1. <a id="download-the-service-account-key"></a>
   Download the service account key:

    Save the credentials locally so they can be used later by RDI:

    ```bash
    gcloud iam service-accounts keys create ~/spanner-reader-account.json \
        --iam-account=spanner-reader-account@YOUR_PROJECT_ID.iam.gserviceaccount.com \
        --project=YOUR_PROJECT_ID
    ```

### Authentication methods

RDI supports two authentication methods for accessing Spanner:

1. **Workload Identity (default)**: The service account is assigned to the GKE cluster, and RDI
   automatically uses the cluster's identity to authenticate. This is the recommended approach
   as it's more secure and doesn't require managing credential files.

2. **Service account credentials file**: You provide the service account key file as a Kubernetes
   secret. This method requires setting `use_credentials_file: true` in your RDI configuration.

## 4. Set up secrets for Kubernetes deployment (optional)

Before deploying the RDI pipeline, you need to configure the necessary secrets for the target
database. Instructions for setting up the target database secrets are available in the
[RDI deployment guide]({{< relref "/integrate/redis-data-integration/data-pipelines/deploy#set-secrets-for-k8shelm-deployment-using-kubectl-command" >}}).
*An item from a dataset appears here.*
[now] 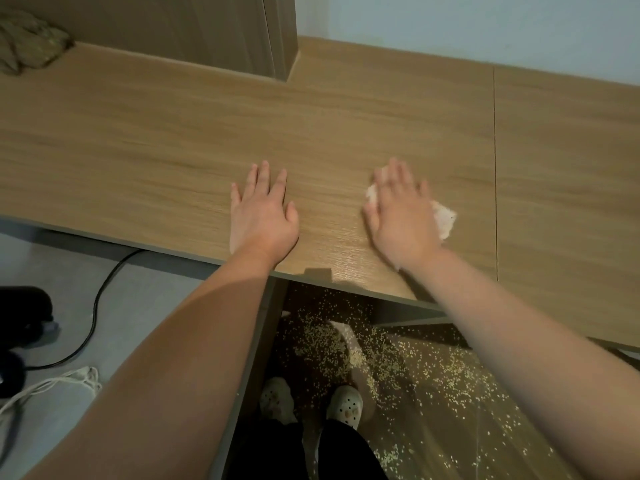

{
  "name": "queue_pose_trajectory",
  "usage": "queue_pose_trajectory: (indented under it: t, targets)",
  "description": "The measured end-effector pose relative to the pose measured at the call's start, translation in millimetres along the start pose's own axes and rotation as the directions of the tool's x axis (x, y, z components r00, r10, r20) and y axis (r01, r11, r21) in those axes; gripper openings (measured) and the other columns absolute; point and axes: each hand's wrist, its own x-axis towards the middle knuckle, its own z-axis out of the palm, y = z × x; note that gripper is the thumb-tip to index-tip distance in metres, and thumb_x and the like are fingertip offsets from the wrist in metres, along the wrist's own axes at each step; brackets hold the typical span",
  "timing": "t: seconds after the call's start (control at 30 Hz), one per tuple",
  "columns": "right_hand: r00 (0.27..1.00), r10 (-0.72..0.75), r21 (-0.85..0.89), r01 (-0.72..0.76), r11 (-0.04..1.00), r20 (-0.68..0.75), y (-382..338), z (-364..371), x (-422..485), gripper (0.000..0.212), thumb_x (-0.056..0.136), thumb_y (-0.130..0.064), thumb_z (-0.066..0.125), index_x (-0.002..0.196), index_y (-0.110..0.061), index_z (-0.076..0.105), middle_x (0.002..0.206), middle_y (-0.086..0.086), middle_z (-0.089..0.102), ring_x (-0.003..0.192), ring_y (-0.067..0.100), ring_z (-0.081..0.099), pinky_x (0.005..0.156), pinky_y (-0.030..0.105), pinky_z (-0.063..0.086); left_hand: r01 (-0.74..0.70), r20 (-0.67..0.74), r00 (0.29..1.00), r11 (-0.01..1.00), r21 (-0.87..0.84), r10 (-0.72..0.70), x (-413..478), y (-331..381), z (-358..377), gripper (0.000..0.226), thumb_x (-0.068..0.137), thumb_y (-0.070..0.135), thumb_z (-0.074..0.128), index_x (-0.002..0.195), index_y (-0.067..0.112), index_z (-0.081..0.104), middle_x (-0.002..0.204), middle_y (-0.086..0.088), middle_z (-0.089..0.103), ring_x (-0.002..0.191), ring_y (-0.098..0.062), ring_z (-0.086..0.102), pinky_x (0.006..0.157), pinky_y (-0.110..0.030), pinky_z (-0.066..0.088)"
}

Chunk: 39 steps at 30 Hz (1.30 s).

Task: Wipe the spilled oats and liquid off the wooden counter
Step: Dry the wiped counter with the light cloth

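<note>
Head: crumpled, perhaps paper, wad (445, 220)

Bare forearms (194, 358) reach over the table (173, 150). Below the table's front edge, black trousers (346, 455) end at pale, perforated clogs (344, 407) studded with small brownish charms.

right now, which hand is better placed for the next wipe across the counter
Right. The right hand lies flat on the white wad, pressing it to the wooden counter. The left hand rests flat on bare wood with nothing under it to wipe with.
</note>
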Motion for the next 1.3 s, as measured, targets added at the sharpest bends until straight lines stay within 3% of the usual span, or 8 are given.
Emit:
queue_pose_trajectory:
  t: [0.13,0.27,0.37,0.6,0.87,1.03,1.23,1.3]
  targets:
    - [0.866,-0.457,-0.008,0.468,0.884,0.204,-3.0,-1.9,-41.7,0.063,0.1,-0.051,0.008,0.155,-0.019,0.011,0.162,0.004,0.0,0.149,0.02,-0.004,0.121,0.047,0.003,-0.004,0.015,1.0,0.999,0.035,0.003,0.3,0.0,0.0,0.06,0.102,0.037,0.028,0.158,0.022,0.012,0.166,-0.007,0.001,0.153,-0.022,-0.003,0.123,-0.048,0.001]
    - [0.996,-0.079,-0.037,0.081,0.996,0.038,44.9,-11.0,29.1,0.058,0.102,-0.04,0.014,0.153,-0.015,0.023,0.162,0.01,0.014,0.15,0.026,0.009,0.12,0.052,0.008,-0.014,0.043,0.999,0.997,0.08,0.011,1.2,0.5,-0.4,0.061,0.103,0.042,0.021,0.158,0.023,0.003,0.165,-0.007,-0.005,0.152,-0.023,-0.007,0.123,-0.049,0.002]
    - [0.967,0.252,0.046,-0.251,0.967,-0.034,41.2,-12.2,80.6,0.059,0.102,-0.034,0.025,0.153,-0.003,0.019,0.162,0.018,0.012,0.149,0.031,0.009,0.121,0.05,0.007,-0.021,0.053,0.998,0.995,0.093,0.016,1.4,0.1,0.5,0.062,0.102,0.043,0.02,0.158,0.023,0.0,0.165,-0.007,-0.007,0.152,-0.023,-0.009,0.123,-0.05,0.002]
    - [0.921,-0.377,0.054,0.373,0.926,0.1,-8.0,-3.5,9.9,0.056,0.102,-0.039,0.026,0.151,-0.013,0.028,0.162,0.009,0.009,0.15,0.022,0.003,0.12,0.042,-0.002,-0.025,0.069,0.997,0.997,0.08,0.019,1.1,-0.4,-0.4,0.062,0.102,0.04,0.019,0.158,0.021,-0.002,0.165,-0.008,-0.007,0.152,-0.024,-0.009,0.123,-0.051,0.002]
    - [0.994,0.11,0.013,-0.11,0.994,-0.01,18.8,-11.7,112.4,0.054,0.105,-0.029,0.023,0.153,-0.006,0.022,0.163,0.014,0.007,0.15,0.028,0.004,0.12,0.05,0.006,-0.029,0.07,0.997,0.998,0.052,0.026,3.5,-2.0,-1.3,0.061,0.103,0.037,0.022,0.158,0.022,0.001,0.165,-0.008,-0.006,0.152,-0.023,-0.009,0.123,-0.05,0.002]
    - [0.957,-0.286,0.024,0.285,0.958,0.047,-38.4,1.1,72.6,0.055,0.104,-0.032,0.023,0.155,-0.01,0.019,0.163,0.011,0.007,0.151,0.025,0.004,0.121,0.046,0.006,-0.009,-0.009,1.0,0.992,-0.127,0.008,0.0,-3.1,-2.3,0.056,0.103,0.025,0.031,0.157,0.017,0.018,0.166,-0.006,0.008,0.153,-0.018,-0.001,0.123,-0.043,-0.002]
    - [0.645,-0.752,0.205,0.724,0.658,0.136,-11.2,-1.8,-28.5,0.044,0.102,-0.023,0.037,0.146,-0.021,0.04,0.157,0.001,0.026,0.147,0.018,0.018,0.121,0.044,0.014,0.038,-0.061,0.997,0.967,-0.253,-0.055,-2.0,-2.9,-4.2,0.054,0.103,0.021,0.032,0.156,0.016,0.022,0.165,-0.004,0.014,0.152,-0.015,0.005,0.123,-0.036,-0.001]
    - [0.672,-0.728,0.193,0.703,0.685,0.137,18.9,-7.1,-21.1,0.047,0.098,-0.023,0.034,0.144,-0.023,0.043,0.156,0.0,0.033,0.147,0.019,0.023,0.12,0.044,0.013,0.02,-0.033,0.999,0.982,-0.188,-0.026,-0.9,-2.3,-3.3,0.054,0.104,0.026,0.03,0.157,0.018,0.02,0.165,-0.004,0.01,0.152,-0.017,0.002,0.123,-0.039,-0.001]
**Optional**: If you prefer to use a service account credentials file instead of Workload Identity
authentication, you'll need to create a Spanner-specific secret named `source-db-credentials`.
This secret should contain the service account key file generated during the Spanner setup phase.
Use the command below to create it:

```bash
kubectl create secret generic source-db-credentials --namespace=rdi \
--from-file=gcp-service-account.json=~/spanner-reader-account.json \
--save-config --dry-run=client -o yaml | kubectl apply -f -
```

Be sure to adjust the file path (`~/spanner-reader-account.json`) if your service account key is
stored elsewhere.

{{< note >}}
If you create the `source-db-credentials` secret, you must also set `use_credentials_file: true`
in your RDI configuration to use the credentials file instead of Workload Identity authentication.
{{< /note >}}

## 5. Configure RDI for Spanner

When configuring your RDI pipeline for Spanner, use the following example configuration in your 
`config.yaml` file:

```yaml
sources:
  source:
    type: flink
    connection:
      type: spanner
      project_id: your-project-id
      instance_id: your-spanner-instance
      database_id: your-spanner-database
      # use_credentials_file: false  # Default: uses Workload Identity. Set to true to use service account credentials file instead
      change_streams:
        change_stream_all:
          {}
          # retention_hours: 24
    # schemas:
    #  - DEFAULT
    # tables:
    #   products: {}
    #   orders: {}
    #   order_items: {}
    # logging:
    #   level: debug
    # advanced:
    #   source:
    #     spanner.change.stream.retention.hours: 24
    #     spanner.fetch.timeout.milliseconds: 20000
    #     spanner.dialect: POSTGRESQL
    #   flink:
    #     jobmanager.rpc.port: 7123
    #     jobmanager.memory.process.size: 1024m
    #     taskmanager.numberOfTaskSlots: 3
    #     taskmanager.rpc.port: 7122
    #     taskmanager.memory.process.size: 2g
    #     blob.server.port: 7124
    #     rest.port: 8082
    #     parallelism.default: 4
    #     restart-strategy.type: fixed-delay
    #     restart-strategy.fixed-delay.attempts: 3
targets:
  target:
    connection:
      type: redis
      host: ${HOST_IP}
      port: 12000
      user: ${TARGET_DB_USERNAME}
      password: ${TARGET_DB_PASSWORD}
processors:
  target_data_type: hash
```

Make sure to replace the relevant connection details with your own for both the Spanner and target 
Redis databases.

## 6. Additional Kubernetes configuration

In your `rdi-values.yaml` file for Kubernetes deployment, make sure to configure the `dataPlane` 
section like this:

```yaml
operator:
  dataPlane:
    flinkCollector:
      enabled: true
      jobManager:
        ingress:
          enabled: true
          className: traefik # Replace with your ingress controller
          hosts:
            - hostname # Replace with your desired ingress hostname
```

## 7. Configuration is complete

Once you have followed the steps above, your Google Spanner database is ready for RDI to use.